Pavani
Pavani

Reputation: 31

data sync between 2 instances of same microservice using kafka

We have a microservice acts as a cache service and decided to have only 2 instances of this microservice up and running. This microservice receives data through kafka topic and stores in it as in memory cache. But we are having a challenge to sync data between these 2 microservices. We decided to use different consumer group for each instance to receive same data, so that, both instances will be in sync. Being same codebase, how to achieve subscribing to different consumer group during startup. For example, if instance#1 subscribes to consumergrp1, other instance2 should be able to subscribe to consumergrp2. Please suggest me how to achieve this.

Upvotes: 1

Views: 1171

Answers (2)

Vaibs
Vaibs

Reputation: 1606

You can not sync in-memory data in microservices for multiple instance when you are getting data from streaming system or it's getting multiple times.If you are getting data only once in pod life, then you can achieve the sync in-memory data. For e,g. while service is getting up, you can get the data from source and persist in-memory.In this case both pod is having the same data.

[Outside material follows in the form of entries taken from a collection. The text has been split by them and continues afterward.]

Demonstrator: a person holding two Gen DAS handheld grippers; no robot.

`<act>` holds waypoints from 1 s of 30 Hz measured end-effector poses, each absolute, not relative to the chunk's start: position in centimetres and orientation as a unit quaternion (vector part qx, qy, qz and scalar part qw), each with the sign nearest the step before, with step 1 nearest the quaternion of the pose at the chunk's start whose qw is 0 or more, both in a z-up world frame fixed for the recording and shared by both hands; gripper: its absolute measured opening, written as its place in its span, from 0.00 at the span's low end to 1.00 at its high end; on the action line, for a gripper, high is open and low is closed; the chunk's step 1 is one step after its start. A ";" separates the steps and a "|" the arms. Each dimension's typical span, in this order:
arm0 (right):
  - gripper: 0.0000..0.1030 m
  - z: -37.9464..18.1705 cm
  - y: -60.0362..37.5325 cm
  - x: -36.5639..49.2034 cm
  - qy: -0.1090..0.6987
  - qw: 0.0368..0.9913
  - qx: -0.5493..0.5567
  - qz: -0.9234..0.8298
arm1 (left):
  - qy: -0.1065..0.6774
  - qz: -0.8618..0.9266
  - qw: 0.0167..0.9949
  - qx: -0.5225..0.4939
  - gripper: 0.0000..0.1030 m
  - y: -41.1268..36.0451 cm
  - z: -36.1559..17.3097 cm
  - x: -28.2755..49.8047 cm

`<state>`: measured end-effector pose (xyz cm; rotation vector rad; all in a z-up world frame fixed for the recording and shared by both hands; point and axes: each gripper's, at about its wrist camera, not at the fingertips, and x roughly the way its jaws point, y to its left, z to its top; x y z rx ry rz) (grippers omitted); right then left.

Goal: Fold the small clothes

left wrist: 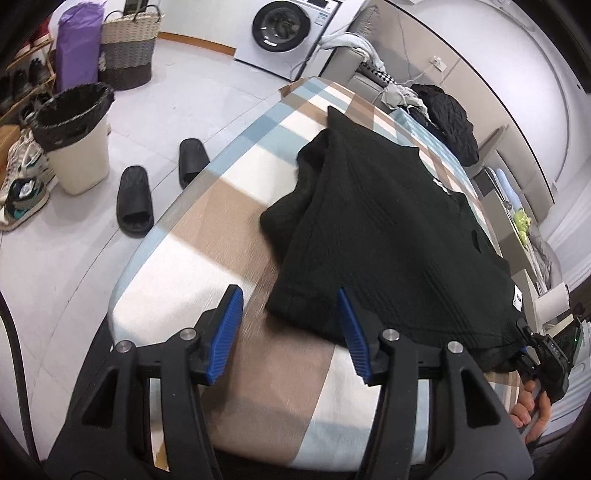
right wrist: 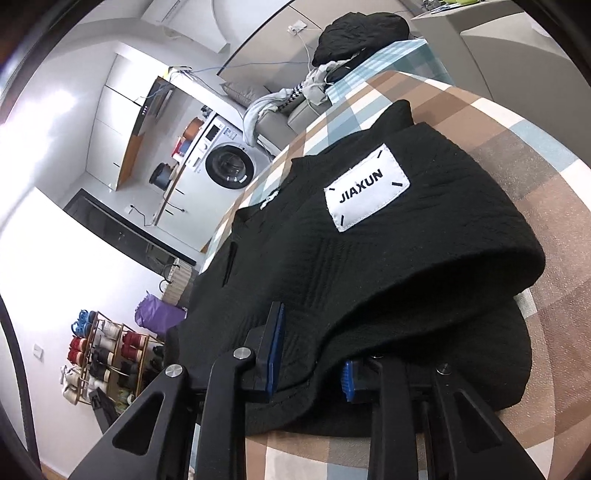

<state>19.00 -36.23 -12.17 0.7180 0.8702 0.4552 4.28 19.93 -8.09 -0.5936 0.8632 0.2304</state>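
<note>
A black textured garment (left wrist: 388, 229) lies folded over on the checked tablecloth (left wrist: 221, 221). In the right wrist view the garment (right wrist: 369, 277) shows a white JIAXUN label (right wrist: 367, 188) facing up. My left gripper (left wrist: 290, 332) is open at the garment's near left edge; the hem reaches in between the blue pads, which do not press it. My right gripper (right wrist: 312, 363) is shut on the garment's near edge, with bunched cloth filling the gap and partly hiding the right pad. In the left wrist view the right gripper (left wrist: 526, 345) holds the garment's corner, with a person's hand (left wrist: 535, 406) below it.
A dark bundle of clothes (left wrist: 448, 122) lies at the table's far end. On the floor to the left are two black slippers (left wrist: 135, 205), a bin (left wrist: 77, 147) with a black liner, and a woven basket (left wrist: 127, 44). A washing machine (left wrist: 282, 27) stands beyond, and a shoe rack (right wrist: 107, 354) stands at the wall.
</note>
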 end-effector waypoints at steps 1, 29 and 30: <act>0.26 -12.2 -36.2 19.3 0.413 0.819 0.337 0.213 | 0.415 0.102 0.860 -0.279 0.48 19.9 -8.1 5.0; 0.05 -12.2 -38.2 19.6 0.384 0.797 0.422 0.199 | 0.333 0.043 0.884 -0.327 0.04 20.7 -4.6 9.9; 0.04 -11.9 -38.2 19.6 0.378 0.797 0.425 0.202 | 0.325 0.042 0.888 -0.324 0.04 20.9 -3.9 10.3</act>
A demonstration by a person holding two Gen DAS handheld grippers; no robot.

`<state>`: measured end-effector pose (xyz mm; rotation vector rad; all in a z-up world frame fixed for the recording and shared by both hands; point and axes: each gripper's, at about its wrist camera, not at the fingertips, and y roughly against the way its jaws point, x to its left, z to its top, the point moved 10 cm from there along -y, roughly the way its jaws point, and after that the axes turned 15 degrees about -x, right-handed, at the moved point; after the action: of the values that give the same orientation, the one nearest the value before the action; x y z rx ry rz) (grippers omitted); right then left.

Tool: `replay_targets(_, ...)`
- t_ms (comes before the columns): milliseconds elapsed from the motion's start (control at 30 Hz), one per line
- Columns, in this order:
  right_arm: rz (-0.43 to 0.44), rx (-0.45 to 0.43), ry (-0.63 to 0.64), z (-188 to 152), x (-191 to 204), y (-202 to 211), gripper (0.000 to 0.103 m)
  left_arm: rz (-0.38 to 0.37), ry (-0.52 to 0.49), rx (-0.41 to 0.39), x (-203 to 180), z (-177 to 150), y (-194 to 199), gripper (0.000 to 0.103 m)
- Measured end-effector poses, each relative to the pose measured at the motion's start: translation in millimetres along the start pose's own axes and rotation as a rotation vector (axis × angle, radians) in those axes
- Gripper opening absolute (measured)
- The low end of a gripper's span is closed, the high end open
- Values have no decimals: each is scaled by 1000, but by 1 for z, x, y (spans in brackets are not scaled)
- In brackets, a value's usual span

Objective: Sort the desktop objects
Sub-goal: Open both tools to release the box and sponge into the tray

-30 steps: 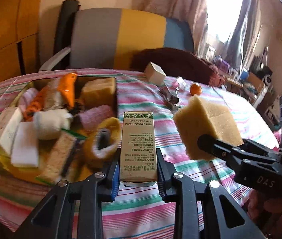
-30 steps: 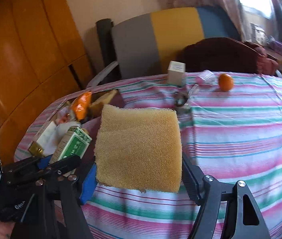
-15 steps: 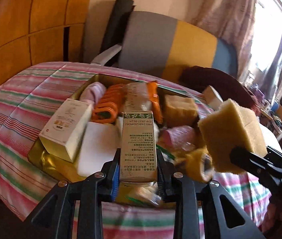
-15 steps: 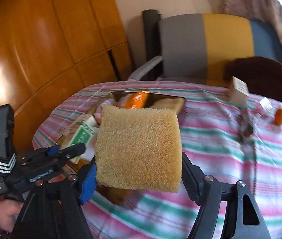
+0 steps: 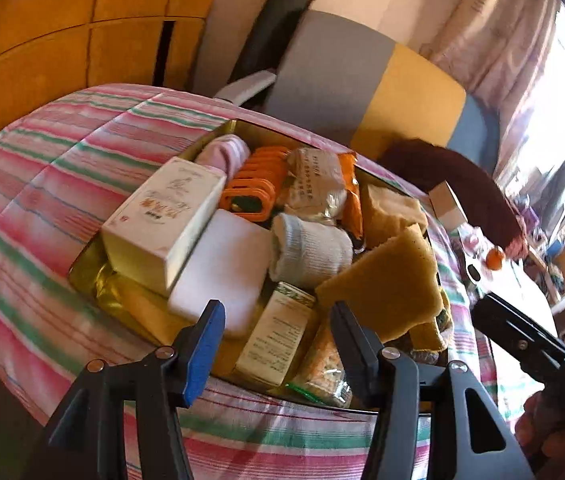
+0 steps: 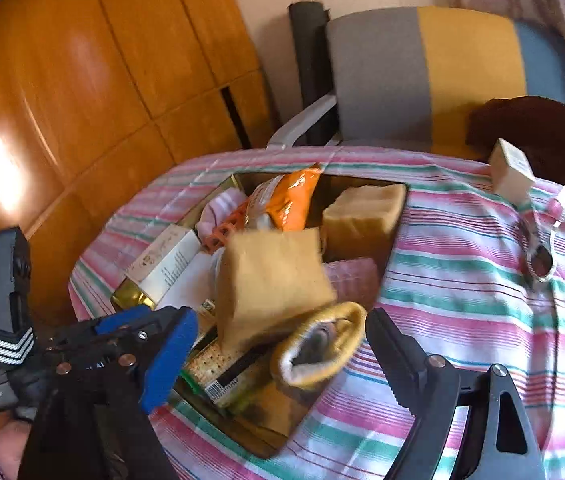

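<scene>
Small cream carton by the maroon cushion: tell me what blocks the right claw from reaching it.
Nothing visible blocks it. The small cream carton stands on bare striped tablecloth, right of the full gold tray; the right claw is opening over that tray.

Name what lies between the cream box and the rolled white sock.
A flat white block lies between the cream box and the rolled white sock; the left wrist view shows it.

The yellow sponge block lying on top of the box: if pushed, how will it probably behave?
The yellow sponge block looks porous, so it is probably light and squashy. It leans tilted on the heap in the gold box, so a push would likely topple it rather than slide it.
</scene>
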<state>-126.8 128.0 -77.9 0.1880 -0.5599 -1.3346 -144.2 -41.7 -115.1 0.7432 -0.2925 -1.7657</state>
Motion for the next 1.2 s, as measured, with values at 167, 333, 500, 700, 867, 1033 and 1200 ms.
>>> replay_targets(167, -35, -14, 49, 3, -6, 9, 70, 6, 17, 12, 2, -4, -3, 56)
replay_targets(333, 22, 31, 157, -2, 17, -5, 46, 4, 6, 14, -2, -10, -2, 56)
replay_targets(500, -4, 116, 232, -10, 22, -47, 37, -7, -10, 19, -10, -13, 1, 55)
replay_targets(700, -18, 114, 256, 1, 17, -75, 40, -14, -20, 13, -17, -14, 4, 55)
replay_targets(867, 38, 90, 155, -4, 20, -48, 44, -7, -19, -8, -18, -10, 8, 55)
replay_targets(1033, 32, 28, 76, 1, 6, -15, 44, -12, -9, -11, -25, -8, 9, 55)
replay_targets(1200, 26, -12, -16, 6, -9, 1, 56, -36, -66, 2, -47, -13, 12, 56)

You need to use the distributed cache database like redis, couchbase cache.That will be the more clean and neat approach for this.

Upvotes: 2

Mark Bramnik
Mark Bramnik

Reputation: 42431

You haven't specified any details about the way you use kafka (language/thirdparties), etc. So, speaking "in general", you can:

  • specify a random (or partially random) consumer group id. It won't be as "clean" as "consumergrp1" and "conumergrp2", but its a string after all, so you can generate it randomly. This idea includes generating the identification of the process in a name of consumer group, for example, if the microservice instances are supposed to be running on different machines, you could include the name of machine as a part of the name of the consumer group.

  • More complicated, but still: if you have some shared storage, you could use it as a "synchronization" and store the monotonically increasing counter of the "current consumer group to create". once the value is read, it has to be increased. Of course the implementation details depend on the shared storage you actually use (DB, stuff like Redis, whatever).

So there are many different possible solutions. As a suggestion, in any solution you take, do not rely on the fact that you have exactly two instances of the service, maybe you'll reconsider that in future.